Todos los días del mundo, después de comer, bajo caminando la Rambla de Catalunya hasta que, aburrida de su belleza casi europea, la vía cae desganada en la plaza de Catalunya, fea como ella sola; continúo el camino por su lado derecho entre turistas, manteros que esprintan con parsimonia escapando de la pasma y adolescentes que te hacen preguntas de encuestas inútiles utilizando insufribles diminutivos; después cruzo el semáforo maratoniano de la calle de Pelai y guipo el gentío que mira La Rambla por primera vez en su vida, con un entusiasmo de niño encaprichado, como si se les antojara un portal gótico que se despliega horizontalmente hasta tocar el mar por arte de magia. Cada tarde, es así como os lo escribo, cruzo La Rambla hasta llegar a la calle de la Canuda, donde se esconde suntuoso el Ateneu Barcelonès, que se ríe del bullicio ciudadano con una voluntad de oasis, ideal para lectores y perezosos.

Cada día paso por La Rambla... menos ayer cuando, por puta casualidad de la vida, a la hora en que siempre bajo al Ateneu estaba en casa escribiéndoos un artículo, que los hechos transformaron muy pronto en frívolo, estúpido e intranscendente (lo podía haber acabado por la noche, pero burlarme de eso del Barça se podía terminar haciendo la digestión). Ayer no crucé ni vi La Rambla, esta calle por la que, como nos ha enseñado Enric Vila, los barceloneses sentimos una mezcla extraña de tirria y fascinación: paradigma del turismo de masas, hemos escarnecido mucho tiempo sus filas de visitantes, las consiguientes molestias de circulación y sus locales sin alma; sin embargo (secretamente) volvemos a pasear por sus curvas a la mínima ocasión que se nos presenta. Esto de ayer, como os podéis imaginar, no solo acentuará esta mezcla, sino que reafirmará que no se puede entender a Barcelona sin La Rambla.

No es casualidad que el ataque terrorista de ayer nos haya caído del infierno a los barceloneses en el ámbito de unos debates que ha tenido este año la ciudad, pero que, como ocurre con el tema de la relación entre el turismo y la depredación de los barrios o la violencia como protesta legítima de los ciudadanos, tienen alcance global y se dan en todas las grandes urbes del mundo. Barcelona, digámoslo claro, no podía encarar estas discusiones de todas partes sin tener que afrontar tarde o temprano la del terrorismo, y no como una idea platónica, sino como una realidad que hace daño y atropella a la gente inocente. Los terroristas han atacado esta calle por su fuerza simbólica y su poder de postal: ahora es más oportuno que nunca recordar que La Rambla también ha sido un espacio donde los catalanes han vertido toda su fuerza de supervivencia.

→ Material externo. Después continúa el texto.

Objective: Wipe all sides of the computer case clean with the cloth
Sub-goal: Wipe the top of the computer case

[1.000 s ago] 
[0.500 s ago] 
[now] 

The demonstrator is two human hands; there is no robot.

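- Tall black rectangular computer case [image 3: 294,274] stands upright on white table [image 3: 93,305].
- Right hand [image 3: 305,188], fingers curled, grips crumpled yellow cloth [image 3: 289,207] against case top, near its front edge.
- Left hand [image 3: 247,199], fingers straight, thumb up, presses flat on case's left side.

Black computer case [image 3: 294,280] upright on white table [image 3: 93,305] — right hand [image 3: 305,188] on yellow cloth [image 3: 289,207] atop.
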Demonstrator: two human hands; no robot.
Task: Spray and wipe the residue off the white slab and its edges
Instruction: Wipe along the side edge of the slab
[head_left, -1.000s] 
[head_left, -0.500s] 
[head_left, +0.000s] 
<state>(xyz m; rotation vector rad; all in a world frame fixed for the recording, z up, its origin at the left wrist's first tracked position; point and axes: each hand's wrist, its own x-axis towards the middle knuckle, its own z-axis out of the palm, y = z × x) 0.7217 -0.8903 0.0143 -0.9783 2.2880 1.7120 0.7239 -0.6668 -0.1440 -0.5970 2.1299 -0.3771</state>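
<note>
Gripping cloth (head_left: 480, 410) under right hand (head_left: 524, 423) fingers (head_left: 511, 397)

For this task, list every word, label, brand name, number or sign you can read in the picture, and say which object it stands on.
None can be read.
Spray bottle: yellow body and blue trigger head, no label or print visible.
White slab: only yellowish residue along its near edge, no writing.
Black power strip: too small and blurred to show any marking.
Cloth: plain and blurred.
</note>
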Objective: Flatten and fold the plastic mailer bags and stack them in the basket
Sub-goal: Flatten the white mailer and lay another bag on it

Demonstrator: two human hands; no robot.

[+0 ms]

Mientras ayer, a la hora en que cruzo La Rambla cada día, el teléfono empezaba a vibrar como un aparato erótico donde se mezclaban ruegos de familiares y amigos, recordé de repente un 11-S de hace años, en que –y perdonad mi vida tediosa– un socio medio loco que andaba a menudo por el Ateneu se dirigió a mí mientras leía por la mañana en el Jardí Romàntic, diciéndome que en Nueva York un avión había destrozado no sé qué coño de rascacielos. Yo lo tomé por chalado, y creedme que lo era, y continué la lectura hasta que, al salir de la Docta Casa, comprobé cómo mucha gente corría como posesa a mirar en la tele lo que todos ya conocéis. El mundo ha cambiado mucho desde entonces, porque ayer muchos barceloneses ya tenían la conciencia de ser una ciudad globalizada y en muchos grupos de Whatsapp la frase "tenía que pasar algún día" se repetía compulsivamente. Equipararse con el mundo, es cierto, también pasa por el luto.

Pero el mundo también ha cambiado porque ahora ya hemos asumido como normal que los Estados de Occidente se cohesionen internamente apelando al peligro de un enemigo que siempre les puede atacar inocentes sin avisar, y de una manera cada vez más fuera del control policial: veréis cómo, en breve, el ataque terrorista de Barcelona servirá para excitar discursos (unionistas) biempensantes, que apelan a la necesidad de asentar un país con pocos cambios y que demonizarán cualquier tensión social apelando a la pax romana. Sé que es difícil, pero tendríamos que mirarnos eso que ha pasado en Barcelona con la menor dosis de azúcar posible, porque la recepción al ataque de nuestra ciudad no será una excepción en la geopolítica mundial. Y esta línea de cohesión de los Estados, como podéis comprender fácilmente, no es muy oportuna para nosostros.

Dicho esto, mañana enmendaré el error de esta tarde y, faltaría más, volveré a cruzar La Rambla, que a mí esta pandilla de cabrones no me sacará de mi rutina, de mi ciudad, de mi Rambla. Ni de coña.